On September 27, 2013, the Company ("Borrower") entered into agreements with ACF FINCO I LP (successor-in-interest to Keltic Financial Partners II, LP) ("ACF") ("Lender"), that provides the Company with long term financing through a six million dollar ($6,000,000) secured revolving note (the "Note"). The Note has a term of three years and has no amortization prior to maturity. The interest rate for the Note is a fluctuating rate that, when annualized, is equal to the greatest of (A) the Prime Rate plus three and one quarter percent (3.25%), (B) the LIBOR Rate plus six and one quarter percent (6.25%), and (C) six and one half percent (6.50%), with the interest paid on a monthly basis. At March 31, 2016 and 2015 the interest rate was 6.5%. Loan advances pursuant to the Note are based on the accounts receivable balance and other assets. The Company incurred certain cash expense and commitment fees related to obtaining the agreement of approximately $170,000, which has been paid.
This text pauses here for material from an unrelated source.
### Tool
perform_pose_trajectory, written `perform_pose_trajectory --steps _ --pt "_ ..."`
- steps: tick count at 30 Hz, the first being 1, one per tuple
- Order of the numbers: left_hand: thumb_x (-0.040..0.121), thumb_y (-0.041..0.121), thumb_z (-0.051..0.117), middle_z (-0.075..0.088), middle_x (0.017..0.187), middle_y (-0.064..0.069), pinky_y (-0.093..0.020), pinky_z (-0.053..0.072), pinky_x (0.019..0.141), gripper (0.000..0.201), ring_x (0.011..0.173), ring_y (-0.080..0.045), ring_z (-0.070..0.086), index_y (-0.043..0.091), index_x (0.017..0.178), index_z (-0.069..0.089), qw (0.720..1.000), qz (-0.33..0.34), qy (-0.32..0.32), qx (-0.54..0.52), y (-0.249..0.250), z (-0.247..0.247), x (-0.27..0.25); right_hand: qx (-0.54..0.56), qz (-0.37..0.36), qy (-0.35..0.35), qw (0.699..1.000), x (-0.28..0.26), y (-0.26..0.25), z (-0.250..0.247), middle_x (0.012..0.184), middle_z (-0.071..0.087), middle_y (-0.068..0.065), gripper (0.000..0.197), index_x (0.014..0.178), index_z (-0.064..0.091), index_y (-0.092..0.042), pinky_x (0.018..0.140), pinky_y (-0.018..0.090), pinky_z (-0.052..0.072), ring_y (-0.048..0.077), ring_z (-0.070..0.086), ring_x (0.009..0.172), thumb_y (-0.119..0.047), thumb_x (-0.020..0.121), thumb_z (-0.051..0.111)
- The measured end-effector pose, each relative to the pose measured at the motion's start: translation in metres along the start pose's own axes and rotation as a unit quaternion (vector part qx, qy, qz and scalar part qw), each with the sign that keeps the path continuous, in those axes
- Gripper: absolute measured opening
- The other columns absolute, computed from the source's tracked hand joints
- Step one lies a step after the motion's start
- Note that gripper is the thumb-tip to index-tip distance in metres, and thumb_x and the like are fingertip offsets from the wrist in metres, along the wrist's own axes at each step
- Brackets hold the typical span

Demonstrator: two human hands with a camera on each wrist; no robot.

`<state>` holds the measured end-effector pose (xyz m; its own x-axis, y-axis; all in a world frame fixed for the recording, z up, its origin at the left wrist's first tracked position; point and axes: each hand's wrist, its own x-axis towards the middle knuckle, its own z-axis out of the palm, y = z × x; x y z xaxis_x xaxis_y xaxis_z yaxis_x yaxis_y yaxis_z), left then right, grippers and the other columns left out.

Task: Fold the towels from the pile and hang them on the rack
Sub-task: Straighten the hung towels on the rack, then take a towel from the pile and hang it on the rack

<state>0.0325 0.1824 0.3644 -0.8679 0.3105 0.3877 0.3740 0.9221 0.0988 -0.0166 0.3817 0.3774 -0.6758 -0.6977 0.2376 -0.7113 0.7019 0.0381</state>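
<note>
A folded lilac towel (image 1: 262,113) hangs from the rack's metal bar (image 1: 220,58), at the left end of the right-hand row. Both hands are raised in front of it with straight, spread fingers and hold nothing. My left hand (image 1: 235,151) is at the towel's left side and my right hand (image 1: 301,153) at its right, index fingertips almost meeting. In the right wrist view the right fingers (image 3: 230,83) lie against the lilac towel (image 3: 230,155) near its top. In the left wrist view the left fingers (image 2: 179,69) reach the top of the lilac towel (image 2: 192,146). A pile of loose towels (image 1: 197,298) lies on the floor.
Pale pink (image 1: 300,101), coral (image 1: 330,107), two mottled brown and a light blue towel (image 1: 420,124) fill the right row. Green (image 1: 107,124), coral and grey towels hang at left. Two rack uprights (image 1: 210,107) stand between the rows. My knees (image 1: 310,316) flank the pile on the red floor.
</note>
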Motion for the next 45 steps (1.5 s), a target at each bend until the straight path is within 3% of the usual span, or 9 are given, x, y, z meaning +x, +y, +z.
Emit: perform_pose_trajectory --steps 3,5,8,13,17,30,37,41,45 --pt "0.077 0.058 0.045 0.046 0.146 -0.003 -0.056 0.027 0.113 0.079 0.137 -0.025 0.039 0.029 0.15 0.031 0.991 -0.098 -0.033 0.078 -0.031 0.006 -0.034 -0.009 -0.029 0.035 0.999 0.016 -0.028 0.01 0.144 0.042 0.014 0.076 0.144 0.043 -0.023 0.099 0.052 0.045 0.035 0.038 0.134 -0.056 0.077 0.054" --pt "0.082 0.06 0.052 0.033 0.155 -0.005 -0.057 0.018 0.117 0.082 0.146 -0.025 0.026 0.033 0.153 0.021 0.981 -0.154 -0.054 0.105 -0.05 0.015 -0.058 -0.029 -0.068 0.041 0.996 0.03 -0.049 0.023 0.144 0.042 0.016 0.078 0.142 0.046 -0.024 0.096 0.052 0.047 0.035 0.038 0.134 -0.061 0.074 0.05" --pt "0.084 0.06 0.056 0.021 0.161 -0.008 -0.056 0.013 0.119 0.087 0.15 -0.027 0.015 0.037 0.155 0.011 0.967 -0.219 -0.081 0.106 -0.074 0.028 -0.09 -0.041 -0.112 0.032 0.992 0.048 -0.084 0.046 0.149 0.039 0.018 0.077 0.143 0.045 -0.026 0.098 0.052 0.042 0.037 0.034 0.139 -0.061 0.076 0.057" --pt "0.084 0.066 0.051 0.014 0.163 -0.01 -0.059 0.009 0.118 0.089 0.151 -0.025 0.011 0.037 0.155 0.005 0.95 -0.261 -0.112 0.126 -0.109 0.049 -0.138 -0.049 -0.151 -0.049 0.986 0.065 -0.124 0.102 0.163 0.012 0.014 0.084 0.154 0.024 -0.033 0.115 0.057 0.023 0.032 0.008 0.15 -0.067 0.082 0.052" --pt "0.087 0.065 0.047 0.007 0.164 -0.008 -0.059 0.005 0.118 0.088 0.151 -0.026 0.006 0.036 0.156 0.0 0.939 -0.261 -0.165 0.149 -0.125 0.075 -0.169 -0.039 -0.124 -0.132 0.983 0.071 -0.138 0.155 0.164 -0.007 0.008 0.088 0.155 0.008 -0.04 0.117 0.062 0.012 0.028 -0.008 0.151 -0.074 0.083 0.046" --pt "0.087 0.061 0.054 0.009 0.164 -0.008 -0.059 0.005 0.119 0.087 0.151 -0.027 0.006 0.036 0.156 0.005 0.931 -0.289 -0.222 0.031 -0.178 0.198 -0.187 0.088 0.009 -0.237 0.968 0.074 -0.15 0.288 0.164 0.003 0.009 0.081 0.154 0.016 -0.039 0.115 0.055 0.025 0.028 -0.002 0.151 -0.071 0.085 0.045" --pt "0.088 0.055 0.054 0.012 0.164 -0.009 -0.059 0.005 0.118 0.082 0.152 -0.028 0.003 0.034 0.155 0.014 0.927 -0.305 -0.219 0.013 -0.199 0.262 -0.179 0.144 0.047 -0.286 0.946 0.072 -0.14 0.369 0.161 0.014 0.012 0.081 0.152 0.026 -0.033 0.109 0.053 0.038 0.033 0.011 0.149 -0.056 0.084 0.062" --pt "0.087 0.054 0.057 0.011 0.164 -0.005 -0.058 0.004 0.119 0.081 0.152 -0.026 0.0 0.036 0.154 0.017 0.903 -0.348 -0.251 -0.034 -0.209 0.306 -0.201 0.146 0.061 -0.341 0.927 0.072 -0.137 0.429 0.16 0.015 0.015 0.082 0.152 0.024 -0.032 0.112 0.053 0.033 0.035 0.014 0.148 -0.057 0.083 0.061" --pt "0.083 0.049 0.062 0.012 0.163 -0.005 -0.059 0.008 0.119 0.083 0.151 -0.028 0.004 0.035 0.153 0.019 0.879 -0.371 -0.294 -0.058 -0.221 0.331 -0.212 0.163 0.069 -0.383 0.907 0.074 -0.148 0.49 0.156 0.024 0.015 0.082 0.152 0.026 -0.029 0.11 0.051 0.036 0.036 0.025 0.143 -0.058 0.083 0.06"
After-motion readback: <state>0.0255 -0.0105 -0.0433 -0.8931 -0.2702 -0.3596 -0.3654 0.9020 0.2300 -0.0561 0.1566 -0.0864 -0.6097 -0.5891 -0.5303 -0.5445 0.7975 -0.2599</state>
The Note is secured by all of the Company's property and assets, whether real or personal, tangible or intangible, and whether now owned or hereafter acquired, or in which it now has or at any time in the future may acquire any right, title or interests. On January 1, 2016 the Company entered into an eighth Amendment and Waiver to the Loan and Security Agreement with ACF to increase the maximum amount of revolving credit under the Amended Credit Agreement from $6,000,000 to $10,000,000 and adjust the future covenants as outlined below and update the overall document to reflect changes to the business. The Company has entered into other Amendments with ACF that did not materially change the terms of the Note. As of the date of this report, the Company was in compliance with all such covenants or had received waivers related thereto. The Company has several administrative covenants and the following financial covenant:

  

The Company must maintain the following EBITDA:

 

  (a) The three (3) consecutive calendar month period ending on December 31, 2015, to be a number greater than negative Two Hundred Twenty Five Thousand and 00/100 Dollars (-$225,000);
     
  (b) The six (6) consecutive calendar month period ending on March 31, 2016, to be no less than Nine Hundred Thirty-two Thousand Eight Hundred and 00/100 Dollars ($932,800);
     
  (c) The nine (9) consecutive calendar month period ending on June 30, 2016, to be no less than Two Million Sixty-five Thousand and 00/100 Dollars ($2,065,000);
     
  (d) The twelve (12) consecutive calendar month period ending on September 30, 2016, to be no less than Three Million Two Hundred Forty-one Thousand and 00/100 Dollars ($3,241,000); and
     
  (e) For any period commencing on or after October 1, 2016, no less than such amounts as are established by Lender for such period in Lender's permitted discretion based on the annual financial projections including such period delivered by Borrower.

 

As of March 31, 2016, the Company was in compliance with the EBITDA covenant and all other administrative covenants. At March 31, 2016, there was approximately $850,000 available on the line of credit. The interest expense related to the lines of credit for the three and six months ended March 31, 2016 and 2015 approximated $182,000 and $291,000, and $122,000 and $201,000, respectively.